A word of warning:
If you're a teensy bit prudish (as I myself happen to be), you may wish to shoo any stray children or other innocents from the room before scrolling down to this post's photo.
Sorry to trouble the rest of you folks,
but since this is generally-- I hope--
a fairly family-safe blog, I felt I ought
to give a little warning this time. . .
Wouldn't want to embarrass anyone. . .
. . . I don't want to be the reason little
Bobby or Susie start asking Mommy
awkward questions, for instance. . .
I also wouldn't want your co-workers
(who just happen to pass by at
the wrong moment) to think you're
a total weirdo. . .
Okay, back to your regularly scheduled blog entry!
The title (which, to remind you, is "What the. . .?") says it all, really.
What more is there to say-- what more to do than to stare in horror and disbelief?
(Still, because this is a blog, I will say something more. . .)
What is this meant to be?

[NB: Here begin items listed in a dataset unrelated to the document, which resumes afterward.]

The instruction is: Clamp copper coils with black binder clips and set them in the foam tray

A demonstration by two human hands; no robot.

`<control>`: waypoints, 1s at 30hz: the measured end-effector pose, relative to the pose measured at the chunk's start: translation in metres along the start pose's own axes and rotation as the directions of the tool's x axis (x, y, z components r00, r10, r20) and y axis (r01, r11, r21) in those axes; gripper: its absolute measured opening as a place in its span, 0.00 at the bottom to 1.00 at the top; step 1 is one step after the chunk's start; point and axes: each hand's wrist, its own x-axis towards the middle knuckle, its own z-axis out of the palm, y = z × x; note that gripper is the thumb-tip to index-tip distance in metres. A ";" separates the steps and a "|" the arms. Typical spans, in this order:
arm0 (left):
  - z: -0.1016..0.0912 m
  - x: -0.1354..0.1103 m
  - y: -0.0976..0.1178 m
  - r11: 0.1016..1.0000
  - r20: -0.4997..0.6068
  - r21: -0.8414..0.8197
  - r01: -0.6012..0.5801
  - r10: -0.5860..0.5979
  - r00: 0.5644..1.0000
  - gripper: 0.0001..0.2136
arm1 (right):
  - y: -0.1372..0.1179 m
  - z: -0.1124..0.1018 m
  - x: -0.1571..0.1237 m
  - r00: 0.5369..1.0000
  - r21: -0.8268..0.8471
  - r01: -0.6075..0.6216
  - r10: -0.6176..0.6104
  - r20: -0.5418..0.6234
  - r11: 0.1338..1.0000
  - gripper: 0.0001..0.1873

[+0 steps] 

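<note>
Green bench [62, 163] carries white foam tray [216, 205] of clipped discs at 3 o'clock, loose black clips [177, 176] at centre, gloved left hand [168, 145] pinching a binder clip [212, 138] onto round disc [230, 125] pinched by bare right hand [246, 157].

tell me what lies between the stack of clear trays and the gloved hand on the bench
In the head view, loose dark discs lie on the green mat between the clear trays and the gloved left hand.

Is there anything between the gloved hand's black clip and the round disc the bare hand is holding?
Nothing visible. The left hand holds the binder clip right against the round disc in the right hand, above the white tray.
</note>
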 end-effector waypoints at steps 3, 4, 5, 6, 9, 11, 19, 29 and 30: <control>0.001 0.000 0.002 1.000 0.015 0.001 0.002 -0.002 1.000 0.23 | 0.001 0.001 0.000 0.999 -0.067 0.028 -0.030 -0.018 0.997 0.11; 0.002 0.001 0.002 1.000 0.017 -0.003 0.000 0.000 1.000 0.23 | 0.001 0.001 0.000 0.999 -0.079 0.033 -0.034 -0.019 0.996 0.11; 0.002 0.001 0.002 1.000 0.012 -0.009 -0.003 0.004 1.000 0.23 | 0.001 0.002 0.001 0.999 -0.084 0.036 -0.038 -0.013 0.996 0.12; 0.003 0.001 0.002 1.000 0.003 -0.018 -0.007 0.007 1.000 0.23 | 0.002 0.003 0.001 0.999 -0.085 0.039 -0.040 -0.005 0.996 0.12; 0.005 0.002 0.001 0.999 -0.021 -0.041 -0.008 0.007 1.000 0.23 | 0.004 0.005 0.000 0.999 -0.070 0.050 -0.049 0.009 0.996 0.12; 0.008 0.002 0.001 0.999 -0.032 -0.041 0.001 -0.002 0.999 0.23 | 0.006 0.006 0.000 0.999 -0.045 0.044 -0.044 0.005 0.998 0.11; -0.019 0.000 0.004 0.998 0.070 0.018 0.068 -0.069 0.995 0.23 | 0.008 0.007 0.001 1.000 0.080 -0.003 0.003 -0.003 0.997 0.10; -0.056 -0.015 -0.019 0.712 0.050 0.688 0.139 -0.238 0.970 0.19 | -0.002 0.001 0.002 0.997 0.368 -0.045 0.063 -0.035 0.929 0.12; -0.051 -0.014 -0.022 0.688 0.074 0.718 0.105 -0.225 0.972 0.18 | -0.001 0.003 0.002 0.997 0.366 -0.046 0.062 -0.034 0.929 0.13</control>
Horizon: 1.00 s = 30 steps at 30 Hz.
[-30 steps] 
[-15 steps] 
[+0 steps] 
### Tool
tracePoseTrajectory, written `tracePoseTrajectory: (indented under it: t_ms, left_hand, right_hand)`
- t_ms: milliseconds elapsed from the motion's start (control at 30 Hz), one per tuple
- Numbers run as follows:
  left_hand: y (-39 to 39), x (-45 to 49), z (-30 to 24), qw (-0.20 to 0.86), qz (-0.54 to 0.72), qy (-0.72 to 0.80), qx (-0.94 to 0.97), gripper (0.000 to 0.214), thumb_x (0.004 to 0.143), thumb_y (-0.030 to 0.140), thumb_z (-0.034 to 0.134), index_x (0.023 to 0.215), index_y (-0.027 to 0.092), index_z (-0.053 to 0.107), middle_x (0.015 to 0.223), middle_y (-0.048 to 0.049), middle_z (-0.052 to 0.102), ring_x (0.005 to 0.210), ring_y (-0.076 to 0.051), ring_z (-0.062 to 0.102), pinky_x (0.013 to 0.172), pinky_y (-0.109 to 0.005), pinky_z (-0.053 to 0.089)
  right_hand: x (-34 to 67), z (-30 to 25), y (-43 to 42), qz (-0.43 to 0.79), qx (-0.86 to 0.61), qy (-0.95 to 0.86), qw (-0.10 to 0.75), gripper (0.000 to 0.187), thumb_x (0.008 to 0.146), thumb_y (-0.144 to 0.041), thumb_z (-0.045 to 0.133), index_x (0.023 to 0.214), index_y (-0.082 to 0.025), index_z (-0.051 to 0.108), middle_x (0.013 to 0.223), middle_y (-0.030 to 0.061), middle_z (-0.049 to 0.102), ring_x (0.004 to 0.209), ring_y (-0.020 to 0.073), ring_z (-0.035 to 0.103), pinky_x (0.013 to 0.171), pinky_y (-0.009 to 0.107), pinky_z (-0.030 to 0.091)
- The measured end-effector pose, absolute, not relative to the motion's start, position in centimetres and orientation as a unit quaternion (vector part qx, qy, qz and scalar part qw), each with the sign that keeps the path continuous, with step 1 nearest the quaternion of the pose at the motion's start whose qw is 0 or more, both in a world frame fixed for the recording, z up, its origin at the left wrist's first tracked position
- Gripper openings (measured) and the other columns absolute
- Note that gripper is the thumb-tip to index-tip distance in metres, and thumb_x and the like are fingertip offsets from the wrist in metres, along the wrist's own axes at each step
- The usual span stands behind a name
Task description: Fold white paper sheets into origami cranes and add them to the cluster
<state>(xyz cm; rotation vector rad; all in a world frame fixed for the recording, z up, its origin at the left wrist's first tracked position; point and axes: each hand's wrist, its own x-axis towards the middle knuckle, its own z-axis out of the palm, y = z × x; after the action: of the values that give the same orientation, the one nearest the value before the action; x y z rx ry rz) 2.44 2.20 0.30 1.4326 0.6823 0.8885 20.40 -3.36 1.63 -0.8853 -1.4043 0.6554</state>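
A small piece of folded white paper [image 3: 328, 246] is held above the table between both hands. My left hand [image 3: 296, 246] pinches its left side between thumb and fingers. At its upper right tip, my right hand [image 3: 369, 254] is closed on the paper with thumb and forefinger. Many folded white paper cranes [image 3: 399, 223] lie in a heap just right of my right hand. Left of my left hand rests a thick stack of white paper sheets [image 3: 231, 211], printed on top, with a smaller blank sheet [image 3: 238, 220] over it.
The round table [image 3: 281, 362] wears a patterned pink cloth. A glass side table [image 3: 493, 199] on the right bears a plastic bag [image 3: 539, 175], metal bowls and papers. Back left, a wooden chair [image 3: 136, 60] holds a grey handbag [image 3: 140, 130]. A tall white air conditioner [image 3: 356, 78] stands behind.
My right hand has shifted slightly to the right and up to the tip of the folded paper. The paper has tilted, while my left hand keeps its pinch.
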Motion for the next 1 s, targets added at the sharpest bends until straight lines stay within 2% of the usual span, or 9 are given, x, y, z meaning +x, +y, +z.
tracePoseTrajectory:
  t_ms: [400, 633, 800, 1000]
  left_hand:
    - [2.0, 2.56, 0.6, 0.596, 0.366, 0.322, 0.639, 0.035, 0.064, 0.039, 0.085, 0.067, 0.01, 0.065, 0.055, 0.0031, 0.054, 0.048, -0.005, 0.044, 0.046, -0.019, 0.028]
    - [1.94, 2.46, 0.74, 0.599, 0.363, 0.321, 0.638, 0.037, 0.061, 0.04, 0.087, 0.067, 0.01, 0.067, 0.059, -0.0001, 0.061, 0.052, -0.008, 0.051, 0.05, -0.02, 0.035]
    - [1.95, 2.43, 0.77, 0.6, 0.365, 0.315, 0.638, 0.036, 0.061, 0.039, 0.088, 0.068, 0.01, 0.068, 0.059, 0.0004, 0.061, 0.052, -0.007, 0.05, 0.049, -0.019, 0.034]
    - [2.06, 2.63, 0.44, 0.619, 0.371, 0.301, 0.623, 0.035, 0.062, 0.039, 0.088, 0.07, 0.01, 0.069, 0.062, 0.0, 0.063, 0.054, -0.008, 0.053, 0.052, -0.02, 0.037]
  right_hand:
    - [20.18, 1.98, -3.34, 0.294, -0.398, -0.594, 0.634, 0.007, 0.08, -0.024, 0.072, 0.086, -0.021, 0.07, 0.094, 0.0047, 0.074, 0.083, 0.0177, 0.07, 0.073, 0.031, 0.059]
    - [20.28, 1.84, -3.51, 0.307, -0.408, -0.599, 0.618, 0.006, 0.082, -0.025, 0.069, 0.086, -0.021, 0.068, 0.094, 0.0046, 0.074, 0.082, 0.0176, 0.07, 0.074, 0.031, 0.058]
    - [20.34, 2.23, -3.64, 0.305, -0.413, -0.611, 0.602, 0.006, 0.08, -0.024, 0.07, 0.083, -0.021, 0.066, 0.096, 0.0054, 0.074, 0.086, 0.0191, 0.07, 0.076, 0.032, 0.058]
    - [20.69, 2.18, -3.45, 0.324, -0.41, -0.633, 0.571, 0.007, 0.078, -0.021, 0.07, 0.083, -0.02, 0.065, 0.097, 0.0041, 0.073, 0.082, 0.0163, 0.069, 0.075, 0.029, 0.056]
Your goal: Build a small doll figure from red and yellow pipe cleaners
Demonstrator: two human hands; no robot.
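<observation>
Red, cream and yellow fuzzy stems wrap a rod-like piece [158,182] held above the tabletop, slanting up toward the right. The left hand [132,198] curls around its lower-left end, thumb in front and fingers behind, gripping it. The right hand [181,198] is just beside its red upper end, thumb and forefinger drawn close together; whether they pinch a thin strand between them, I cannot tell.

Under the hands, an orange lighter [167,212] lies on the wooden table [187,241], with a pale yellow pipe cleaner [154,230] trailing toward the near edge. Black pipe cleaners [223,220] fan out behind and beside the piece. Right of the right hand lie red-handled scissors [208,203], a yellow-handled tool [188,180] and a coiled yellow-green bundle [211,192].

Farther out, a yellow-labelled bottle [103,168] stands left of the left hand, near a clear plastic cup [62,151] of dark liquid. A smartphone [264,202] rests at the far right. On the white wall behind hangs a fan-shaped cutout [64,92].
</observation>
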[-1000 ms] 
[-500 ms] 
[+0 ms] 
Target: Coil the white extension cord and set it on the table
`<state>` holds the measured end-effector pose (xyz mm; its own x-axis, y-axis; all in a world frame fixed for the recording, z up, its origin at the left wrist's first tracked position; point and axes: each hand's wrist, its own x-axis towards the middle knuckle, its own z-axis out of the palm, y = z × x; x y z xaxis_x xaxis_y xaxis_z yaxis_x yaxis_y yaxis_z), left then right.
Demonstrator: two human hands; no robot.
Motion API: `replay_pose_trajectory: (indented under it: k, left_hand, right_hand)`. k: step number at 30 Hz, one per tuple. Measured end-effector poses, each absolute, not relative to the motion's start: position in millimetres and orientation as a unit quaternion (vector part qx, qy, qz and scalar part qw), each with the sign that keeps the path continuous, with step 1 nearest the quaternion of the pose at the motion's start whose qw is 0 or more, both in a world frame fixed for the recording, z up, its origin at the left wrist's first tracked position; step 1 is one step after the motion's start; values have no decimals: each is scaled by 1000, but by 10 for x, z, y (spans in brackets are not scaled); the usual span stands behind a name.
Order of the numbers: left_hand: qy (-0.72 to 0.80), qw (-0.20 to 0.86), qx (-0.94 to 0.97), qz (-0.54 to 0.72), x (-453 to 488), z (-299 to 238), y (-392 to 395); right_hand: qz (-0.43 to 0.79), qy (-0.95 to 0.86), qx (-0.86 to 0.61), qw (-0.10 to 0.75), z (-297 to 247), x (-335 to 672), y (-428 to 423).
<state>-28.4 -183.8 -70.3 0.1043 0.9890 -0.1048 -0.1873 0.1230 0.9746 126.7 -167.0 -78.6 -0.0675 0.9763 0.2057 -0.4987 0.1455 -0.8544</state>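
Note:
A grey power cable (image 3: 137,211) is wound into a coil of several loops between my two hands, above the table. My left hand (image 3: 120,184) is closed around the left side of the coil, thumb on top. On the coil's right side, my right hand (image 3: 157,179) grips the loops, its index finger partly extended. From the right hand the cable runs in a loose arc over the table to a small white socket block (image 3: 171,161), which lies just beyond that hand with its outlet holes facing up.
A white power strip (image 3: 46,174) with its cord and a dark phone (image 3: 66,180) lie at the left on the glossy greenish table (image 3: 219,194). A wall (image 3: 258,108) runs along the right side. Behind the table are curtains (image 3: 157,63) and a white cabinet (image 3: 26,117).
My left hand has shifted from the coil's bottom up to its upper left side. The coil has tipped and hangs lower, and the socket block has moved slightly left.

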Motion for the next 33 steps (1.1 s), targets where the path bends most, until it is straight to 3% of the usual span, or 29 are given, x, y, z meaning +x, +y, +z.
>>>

A swimsuit? Lingerie? Either way, it is clearly the result of a severe lapse in judgment.
Also: If (perish the thought) you ever find yourself compelled to crochet a swimsuit / teddy / whatever the heck this thing is, please consider using a color slightly more appealing and flattering than harvest gold (with a touch of pea soup). Just a helpful hint.
(Dear Readers, prepare yourselves: There are more entries in the "What the. . .?" series just waiting to be written and posted. You'll never know when one might pop up next. Live and read in fear, my friends. You're never as safe as you think you are. Mwa-ha-ha-ha-ha-ha! Mwa-ha-ha-ha-ha!)